My point was ORMs mean you have to struggle understanding a new
‘language’. Most (not all) developers will appreciate how relational
databases work and would know how to adjust referential integrity
behaviours. This thread started with:

One thing that is confusing me is regarding the lifecycle of the
associated objects and the related data in the database.

I just would suggest to people: don’t use Activerecord etc unless you
have a deep urge to do so. It’s not the ‘correct’ way to do things; just
one possible approach. Whatever arguments you make for controlling data
from your Ruby program can be countered by at least as many that say you
should leave that to the database.

On Thu, Aug 13, 2009 at 12:26 AM, Mike S.[email protected]
wrote:

I just would suggest to people: don’t use Activerecord etc unless you
have a deep urge to do so. It’s not the ‘correct’ way to do things; just
one possible approach. Whatever arguments you make for controlling data
from your Ruby program can be countered by at least as many that say you
should leave that to the database.

No, really, they can’t. Whether you use an ORM, or whether you use a
lower-level database API and have your Ruby program use SQL directly
(which is, after all, what your ORM is doing “behind the scenes”) the
data is stilling being controlled by the Ruby program.

Christopher D. wrote:

the data is still being controlled by the Ruby program.

That would mean anyone across the entire corporation is somehow going to
have to call your classes to manipulate the data. Believe me, that isn’t
going to happen.

If you’re Warner Brothers and you want to work out what DVDs you’ve sold
today in the South American Regions you aren’t going to use Ruby. It’s
going to be Oracle and related special products, and that’s what it’s
like everywhere.
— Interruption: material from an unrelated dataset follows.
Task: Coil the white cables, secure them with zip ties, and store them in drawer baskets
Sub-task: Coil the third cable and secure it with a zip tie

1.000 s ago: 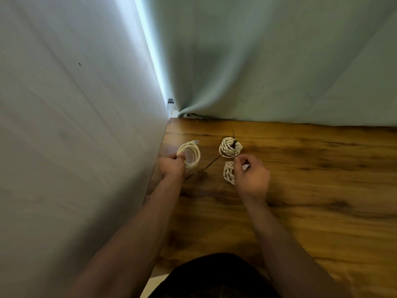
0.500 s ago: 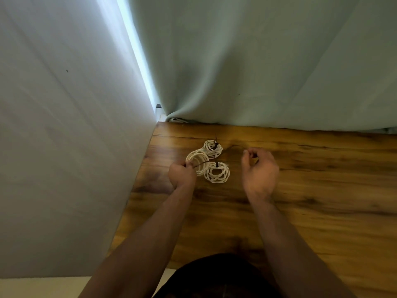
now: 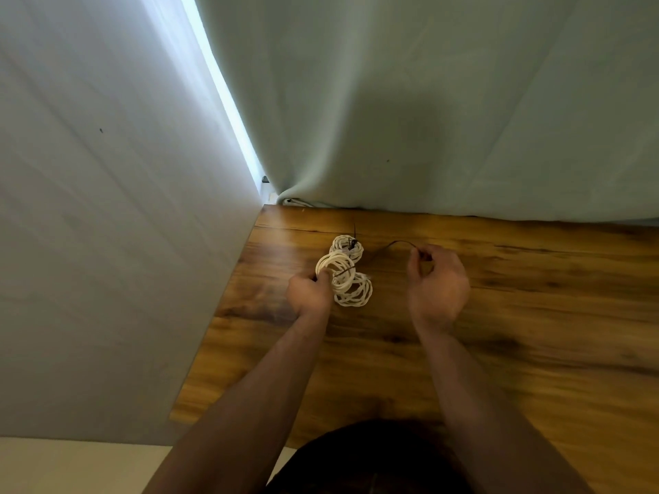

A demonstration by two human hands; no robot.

Once other people have access to the data then the OO
position is undermined.

Encapsulate private program data but leave shared business data to
databases.

My other concern is why build your own wrappers when relational
databases already have excellent wrappers built in (you won’t beat SQL)
and millions of man hours of optimisation code.
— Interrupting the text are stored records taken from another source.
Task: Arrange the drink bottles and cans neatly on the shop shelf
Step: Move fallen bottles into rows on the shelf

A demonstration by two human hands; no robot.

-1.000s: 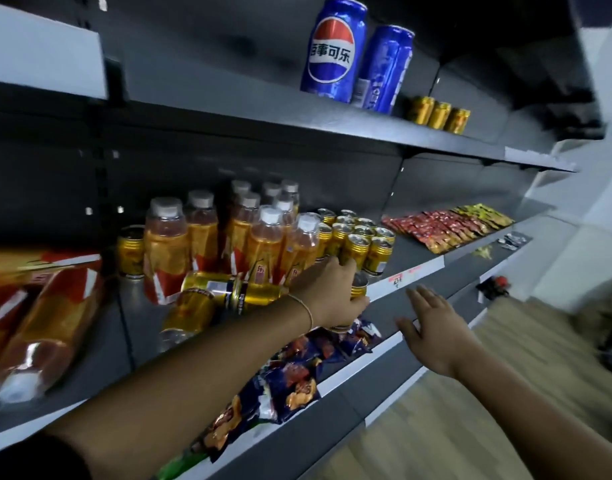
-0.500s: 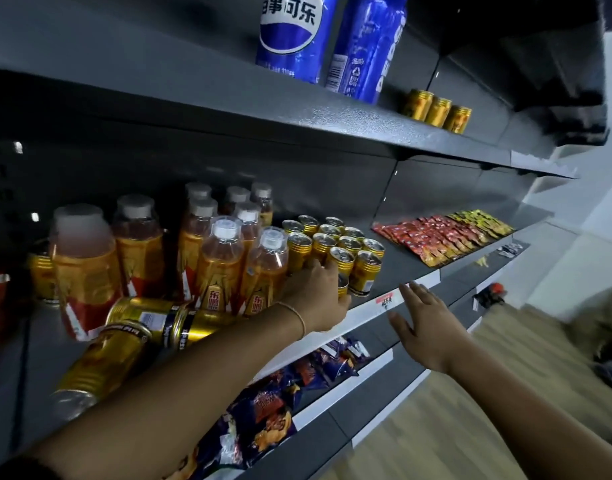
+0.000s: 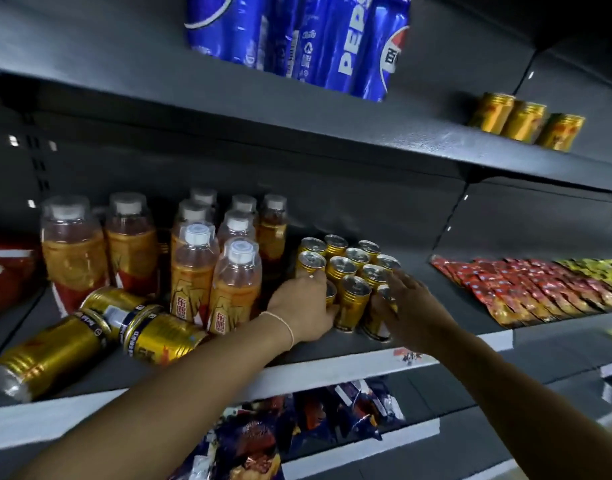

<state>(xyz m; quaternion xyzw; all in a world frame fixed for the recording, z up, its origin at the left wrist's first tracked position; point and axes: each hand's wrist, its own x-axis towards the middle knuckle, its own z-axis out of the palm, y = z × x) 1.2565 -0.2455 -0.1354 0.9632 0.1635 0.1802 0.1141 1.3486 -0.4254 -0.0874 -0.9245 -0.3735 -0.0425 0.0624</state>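
Head view, looking onto the middle shelf (image 3: 332,370). In the centre, a tight block of small gold cans (image 3: 346,268), all upright, with silver lids and pull tabs, set in short rows. To the left, orange drink bottles (image 3: 193,271) with white caps under clear covers, upright and close together. In front of these, three large gold bottles (image 3: 159,336) lying on their sides, tumbled against each other. Left hand (image 3: 299,308) at the front left corner of the block, fingers curled round the front left can (image 3: 329,294), mostly hiding it. Right hand (image 3: 413,313) at the front right corner, fingers spread over the front right can (image 3: 377,323); gripping or only touching, not possible to tell through the blur.
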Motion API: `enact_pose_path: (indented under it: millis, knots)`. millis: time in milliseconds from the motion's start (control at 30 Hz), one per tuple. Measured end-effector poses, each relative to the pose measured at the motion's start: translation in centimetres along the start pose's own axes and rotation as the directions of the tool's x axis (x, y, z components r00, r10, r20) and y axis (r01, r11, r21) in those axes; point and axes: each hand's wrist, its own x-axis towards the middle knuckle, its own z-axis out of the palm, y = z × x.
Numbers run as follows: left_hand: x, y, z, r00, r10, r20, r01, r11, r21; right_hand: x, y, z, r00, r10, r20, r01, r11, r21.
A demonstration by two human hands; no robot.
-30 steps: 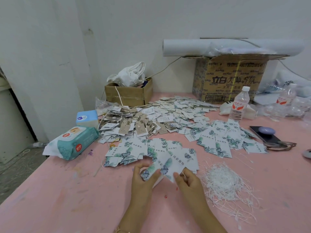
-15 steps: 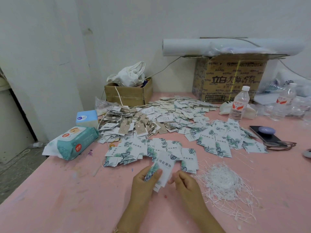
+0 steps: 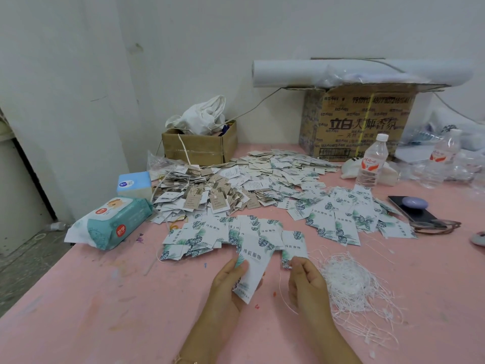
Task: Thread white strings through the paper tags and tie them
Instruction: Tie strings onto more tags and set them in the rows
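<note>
1. We hold one leaf-print tag (image 3: 253, 266) just above the pink table (image 3: 105, 298), near the row of loose tags (image 3: 210, 232). It is tilted toward us, probably for threading; we can't see the hole.
2. Left hand (image 3: 228, 282): fingers curled round the tag's left edge, gripping it.
3. Right hand (image 3: 308, 281): fingertips pinch a single white string (image 3: 280, 287), which dangles beside the tag.
4. String pile (image 3: 349, 285) lies just right of that hand, probably for quick refills.
</note>
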Motion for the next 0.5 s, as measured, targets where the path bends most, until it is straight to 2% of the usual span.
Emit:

If you are not familiar with databases then by all means use an ORM but
I would have thought most developers would be better served by filling
in that knowledge gap at an early stage.

If you’re just writing a shopping cart or social networking forum etc
your data might be quite simple but if you moved say to monthly billing,
discounts, credit limits, then I think it starts to get like eating food
with chop sticks - entirely a dodgy idea.

Yet another reason for steering well clear of object-relational mappers.

Stick with a proper relational database and everyone knows what’s going
on, since we all worked that out 30 years ago.

On Thu, Aug 13, 2009 at 7:26 AM, Mike S.[email protected]
wrote:

Christopher D. wrote:

 the  data is still being controlled by the Ruby program.

That would mean anyone across the entire corporation is somehow going to
have to call your classes to manipulate the data.

No, it wouldn’t. Whether you use an ORM or not, anything that can
access the backing database can manipulate the data, and using an ORM
– even using its calls to handle things like associations – doesn’t
make the database inaccessible to other users.

Now, if you solely use application-level code to specify what are
logically constraints that apply to the data rather than the
particular use in your application, then, yes, your database is not
going to be set up in the best manner for other users. And yes,
certain opinionated ORMs (ActiveRecord used to be this way, though I
gather it has improved some) may work more easily with setups that are
less than ideal for other users. That’s not a fundamental problem with
ORM, so much as a reflection of the particular use-cases that shaped
the development of those particular ORM libraries.

If you’re Warner Brothers and you want to work out what DVDs you’ve sold
today in the South American Regions you aren’t going to use Ruby. It’s
going to be Oracle and related special products, and that’s what it’s
like everywhere.

Actually, using general purpose languages (including Ruby) to build
applications that access relational databases, like Oracle, is fairly
common. That’s why most general purpose languages have database
libraries, and why most OO general purpose languages have multiple
competing ORM libraries. If no one used these languages to access data
in their big databases, the libraries wouldn’t be so widespread.

Once other people have access to the data then the OOposition is undermined.

What “OO position”? How is it undermined?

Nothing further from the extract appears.